Media hora más tarde, abría la puerta de su piso. Carol corrió hacia él ávidamente.

—¿Algo nuevo? —preguntó.

—Bastante —respondió él—. Tiene que abandonar mi casa.

—¿Me echa? —Respingó la muchacha.

—No, pero he sido seguido hasta hace poco. Sin embargo, he conseguido librarme de mis perseguidores, pero es de suponer que no tarden mucho en correr tras mis huellas. Recoja su bolso, Carol; nos vamos inmediatamente.

—No me ha traído ropas —le reprochó ella.

—No he tenido tiempo de ocuparme de su indumentaria —refunfuñó LeCarr—, aunque si me promete portarse rápida y moderadamente, la llevaré a un sitio donde podrá reponer parcialmente su vestuario.

—Le aseguro que sólo compraré lo más indispensable, Sher.

—Muy bien. Entonces, no se hable más. ¡Vamos!

Antes de salir de la casa a la calle, LeCarr, prudentemente, exploró el terreno.

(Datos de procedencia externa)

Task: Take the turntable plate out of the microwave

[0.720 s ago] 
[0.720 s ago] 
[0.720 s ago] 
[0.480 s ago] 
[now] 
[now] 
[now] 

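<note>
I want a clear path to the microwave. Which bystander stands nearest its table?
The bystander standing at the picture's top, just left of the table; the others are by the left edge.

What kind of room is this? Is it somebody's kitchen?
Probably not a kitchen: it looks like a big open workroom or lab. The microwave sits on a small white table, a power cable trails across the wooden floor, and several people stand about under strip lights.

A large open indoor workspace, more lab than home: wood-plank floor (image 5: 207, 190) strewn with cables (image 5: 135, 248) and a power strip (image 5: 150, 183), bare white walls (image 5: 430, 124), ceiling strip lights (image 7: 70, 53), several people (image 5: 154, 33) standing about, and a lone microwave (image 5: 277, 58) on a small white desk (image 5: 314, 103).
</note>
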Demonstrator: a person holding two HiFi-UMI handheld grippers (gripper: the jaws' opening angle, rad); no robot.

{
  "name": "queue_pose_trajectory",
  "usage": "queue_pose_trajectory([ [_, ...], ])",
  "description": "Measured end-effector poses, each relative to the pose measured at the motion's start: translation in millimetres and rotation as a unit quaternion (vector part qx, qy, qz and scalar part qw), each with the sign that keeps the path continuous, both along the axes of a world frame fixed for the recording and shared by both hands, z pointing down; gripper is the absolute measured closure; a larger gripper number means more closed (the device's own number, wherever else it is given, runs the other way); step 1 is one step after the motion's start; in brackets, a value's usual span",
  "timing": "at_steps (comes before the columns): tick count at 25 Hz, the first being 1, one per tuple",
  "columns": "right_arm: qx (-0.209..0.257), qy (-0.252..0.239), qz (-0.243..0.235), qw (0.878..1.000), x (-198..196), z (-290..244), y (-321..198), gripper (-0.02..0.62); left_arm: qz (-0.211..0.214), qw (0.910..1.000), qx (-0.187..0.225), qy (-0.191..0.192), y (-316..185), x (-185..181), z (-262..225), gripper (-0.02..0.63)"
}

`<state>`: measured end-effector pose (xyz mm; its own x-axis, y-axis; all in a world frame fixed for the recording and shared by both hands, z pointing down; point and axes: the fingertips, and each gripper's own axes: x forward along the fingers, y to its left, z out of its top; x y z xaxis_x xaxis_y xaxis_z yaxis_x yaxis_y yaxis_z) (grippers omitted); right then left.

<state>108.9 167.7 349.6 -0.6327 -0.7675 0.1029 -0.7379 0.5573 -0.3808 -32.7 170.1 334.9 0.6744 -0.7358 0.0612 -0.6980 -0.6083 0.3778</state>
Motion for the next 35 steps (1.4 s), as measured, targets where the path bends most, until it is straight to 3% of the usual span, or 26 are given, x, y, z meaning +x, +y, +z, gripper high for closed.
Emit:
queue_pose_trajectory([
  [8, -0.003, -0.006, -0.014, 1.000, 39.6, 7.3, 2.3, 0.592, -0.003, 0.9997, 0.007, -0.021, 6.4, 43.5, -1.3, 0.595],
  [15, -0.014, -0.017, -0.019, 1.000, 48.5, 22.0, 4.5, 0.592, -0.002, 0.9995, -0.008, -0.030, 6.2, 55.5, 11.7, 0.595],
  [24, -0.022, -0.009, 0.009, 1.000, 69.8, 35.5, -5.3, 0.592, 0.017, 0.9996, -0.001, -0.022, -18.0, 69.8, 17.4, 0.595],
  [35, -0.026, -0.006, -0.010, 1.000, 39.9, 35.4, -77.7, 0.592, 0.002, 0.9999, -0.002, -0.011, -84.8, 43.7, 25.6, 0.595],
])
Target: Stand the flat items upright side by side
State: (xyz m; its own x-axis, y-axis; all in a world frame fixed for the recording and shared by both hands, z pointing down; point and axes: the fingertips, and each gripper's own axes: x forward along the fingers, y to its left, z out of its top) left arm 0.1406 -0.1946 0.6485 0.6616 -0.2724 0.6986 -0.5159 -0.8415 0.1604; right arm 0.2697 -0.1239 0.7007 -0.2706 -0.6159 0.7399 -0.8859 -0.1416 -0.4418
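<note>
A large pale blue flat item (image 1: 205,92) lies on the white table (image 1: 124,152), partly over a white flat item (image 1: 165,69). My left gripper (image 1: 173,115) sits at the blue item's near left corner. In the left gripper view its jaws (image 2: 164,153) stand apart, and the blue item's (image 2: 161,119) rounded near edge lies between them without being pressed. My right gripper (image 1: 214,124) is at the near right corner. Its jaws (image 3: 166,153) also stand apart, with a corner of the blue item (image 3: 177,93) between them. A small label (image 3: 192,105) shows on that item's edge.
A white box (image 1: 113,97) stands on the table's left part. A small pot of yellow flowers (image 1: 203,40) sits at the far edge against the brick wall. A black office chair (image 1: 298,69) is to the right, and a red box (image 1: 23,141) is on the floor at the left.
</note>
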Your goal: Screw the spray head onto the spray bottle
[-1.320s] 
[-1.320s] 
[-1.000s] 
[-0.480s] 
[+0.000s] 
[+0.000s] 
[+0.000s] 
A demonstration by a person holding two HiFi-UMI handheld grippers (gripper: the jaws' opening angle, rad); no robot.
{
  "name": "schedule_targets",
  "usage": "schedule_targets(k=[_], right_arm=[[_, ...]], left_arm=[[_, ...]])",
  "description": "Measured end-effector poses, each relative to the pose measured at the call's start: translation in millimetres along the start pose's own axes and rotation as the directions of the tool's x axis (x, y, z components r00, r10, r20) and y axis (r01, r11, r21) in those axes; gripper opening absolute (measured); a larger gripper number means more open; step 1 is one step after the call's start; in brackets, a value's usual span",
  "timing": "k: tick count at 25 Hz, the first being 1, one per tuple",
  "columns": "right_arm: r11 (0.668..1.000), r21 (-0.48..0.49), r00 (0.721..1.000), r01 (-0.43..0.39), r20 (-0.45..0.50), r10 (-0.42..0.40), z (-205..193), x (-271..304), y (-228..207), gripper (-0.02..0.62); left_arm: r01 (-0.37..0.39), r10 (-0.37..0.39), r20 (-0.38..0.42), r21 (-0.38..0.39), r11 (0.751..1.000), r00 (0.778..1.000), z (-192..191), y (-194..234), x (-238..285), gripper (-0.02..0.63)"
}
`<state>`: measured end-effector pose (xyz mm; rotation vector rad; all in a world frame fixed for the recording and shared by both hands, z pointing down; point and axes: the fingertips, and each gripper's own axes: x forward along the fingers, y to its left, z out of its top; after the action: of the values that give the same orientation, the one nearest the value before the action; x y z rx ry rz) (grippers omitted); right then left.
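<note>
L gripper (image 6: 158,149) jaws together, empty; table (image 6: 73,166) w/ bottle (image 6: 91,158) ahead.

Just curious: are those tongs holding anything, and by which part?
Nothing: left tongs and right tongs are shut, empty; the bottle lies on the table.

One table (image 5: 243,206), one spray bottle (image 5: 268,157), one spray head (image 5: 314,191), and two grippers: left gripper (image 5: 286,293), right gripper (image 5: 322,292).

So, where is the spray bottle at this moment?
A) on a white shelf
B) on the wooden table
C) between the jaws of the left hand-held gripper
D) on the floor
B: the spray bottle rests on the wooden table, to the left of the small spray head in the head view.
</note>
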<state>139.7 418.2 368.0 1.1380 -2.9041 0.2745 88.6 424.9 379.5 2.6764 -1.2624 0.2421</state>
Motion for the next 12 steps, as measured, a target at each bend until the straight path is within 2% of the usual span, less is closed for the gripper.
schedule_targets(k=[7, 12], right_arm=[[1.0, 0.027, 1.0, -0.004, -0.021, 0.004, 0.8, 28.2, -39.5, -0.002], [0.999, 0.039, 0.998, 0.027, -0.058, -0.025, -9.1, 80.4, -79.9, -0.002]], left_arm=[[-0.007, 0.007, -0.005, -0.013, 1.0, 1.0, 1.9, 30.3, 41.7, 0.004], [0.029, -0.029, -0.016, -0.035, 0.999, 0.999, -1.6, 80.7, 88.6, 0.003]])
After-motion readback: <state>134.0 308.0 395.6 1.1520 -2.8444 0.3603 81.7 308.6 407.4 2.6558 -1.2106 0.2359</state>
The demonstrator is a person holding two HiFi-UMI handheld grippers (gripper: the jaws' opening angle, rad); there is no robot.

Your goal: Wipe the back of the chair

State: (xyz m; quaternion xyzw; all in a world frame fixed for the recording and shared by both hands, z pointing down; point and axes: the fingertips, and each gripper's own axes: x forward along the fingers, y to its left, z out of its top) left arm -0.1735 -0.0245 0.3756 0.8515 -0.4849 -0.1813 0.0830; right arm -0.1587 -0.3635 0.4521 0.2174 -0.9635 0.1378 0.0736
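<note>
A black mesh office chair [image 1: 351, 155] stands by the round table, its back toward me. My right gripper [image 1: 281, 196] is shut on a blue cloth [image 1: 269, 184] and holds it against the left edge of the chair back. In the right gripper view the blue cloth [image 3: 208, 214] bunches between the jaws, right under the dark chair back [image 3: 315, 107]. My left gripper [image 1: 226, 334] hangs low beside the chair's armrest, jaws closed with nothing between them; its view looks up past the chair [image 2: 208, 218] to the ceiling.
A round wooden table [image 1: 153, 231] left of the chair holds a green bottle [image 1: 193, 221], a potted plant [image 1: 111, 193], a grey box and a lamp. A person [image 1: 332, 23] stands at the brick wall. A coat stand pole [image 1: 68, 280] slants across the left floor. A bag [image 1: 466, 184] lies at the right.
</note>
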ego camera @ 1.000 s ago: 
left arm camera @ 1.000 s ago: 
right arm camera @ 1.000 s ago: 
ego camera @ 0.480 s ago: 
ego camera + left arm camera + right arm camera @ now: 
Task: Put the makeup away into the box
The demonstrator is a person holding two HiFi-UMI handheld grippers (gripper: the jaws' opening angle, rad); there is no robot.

—¿Qué hace? ¿Espera a alguien? —preguntó Carol.

—No, sólo trataba de asegurarme que el tuerto con barba no tenía a nadie vigilándonos. Bien, parece que no hay moros en la costa, así que…

Al atardecer, como tenía por costumbre, LeCarr fue a visitar a su prometida. Una doncella le acompañó hasta la sala.

—La señorita Resha tiene una visita ahora, señor LeCarr —informó la muchacha.

—Estorbaré, supongo.

—Creo que no, señor. No dijo nada en contra de que los dejáramos solos. Pase, señor LeCarr.

El joven franqueó el umbral. Resha se puso en pie de un salto al verle.

—¡Sher, querido! —exclamó—. ¡Pensé que ya no vendrías a verme hoy!

LeCarr no contestó. Ni siquiera supo corresponder al beso que Resha le dio en una mejilla.

Toda su atención estaba centrada en el hombre tuerto y con barba, que se hallaba sentado en uno de los cómodos butacones de la sala.